Magnetic systems for cancer immunotherapy

Abstract

Immunotherapy is a rapidly developing area of cancer treatment due to its higher specificity and potential for greater efficacy than traditional therapies. Immune cell modulation through the administration of drugs, proteins, and cells can enhance antitumoral responses through pathways that may be otherwise inhibited in the presence of immunosuppressive tumors. Magnetic systems offer several advantages for improving the performance of immunotherapies, including increased spatiotemporal control over transport, release, and dosing of immunomodulatory drugs within the body, resulting in reduced off-target effects and improved efficacy. Compared to alternative methods for stimulating drug release such as light and pH, magnetic systems enable several distinct methods for programming immune responses. First, we discuss how magnetic hyperthermia can stimulate immune cells and trigger thermoresponsive drug release.

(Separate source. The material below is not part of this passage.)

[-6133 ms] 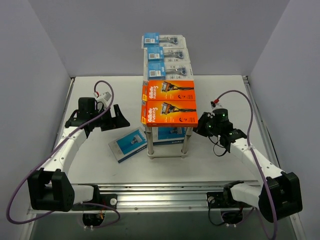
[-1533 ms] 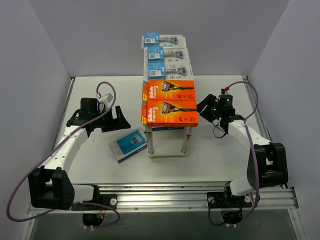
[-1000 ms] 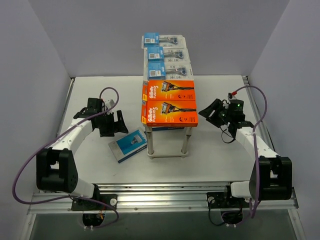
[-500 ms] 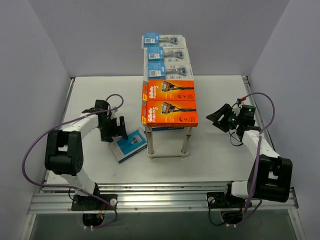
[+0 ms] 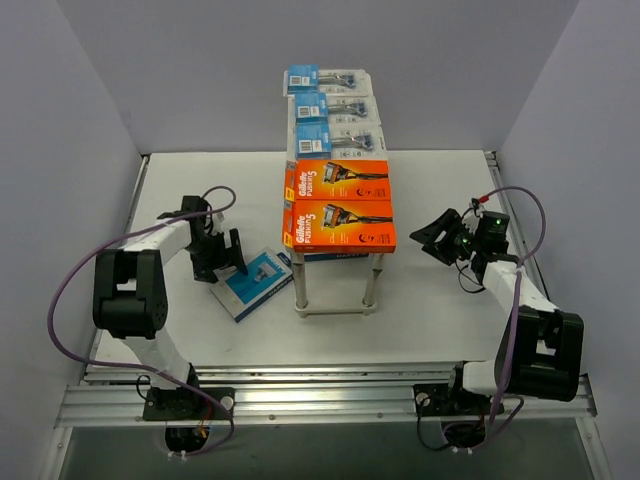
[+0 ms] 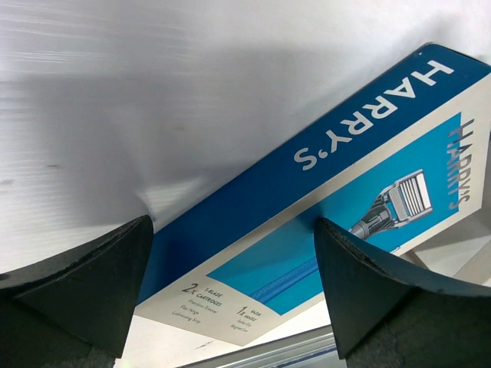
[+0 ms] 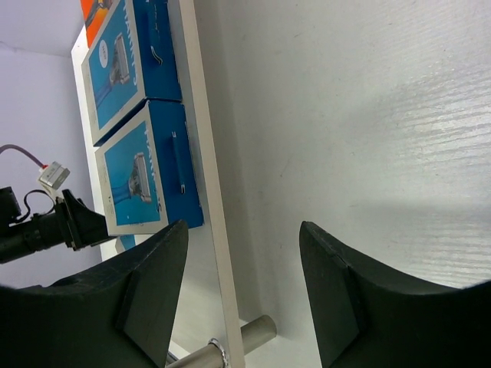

Second, we summarize how magnetically targeted delivery of drug carriers can increase the accumulation of drugs in target sites. Third, we review how biomaterials can undergo magnetically driven structural changes to enable remote release of encapsulated drugs. Fourth, we describe the use of magnetic particles for targeted interactions with cellular receptors for promoting antitumor activity. Finally, we discuss translational considerations of these systems, such as toxicity, clinical compatibility, and future opportunities for improving cancer treatment.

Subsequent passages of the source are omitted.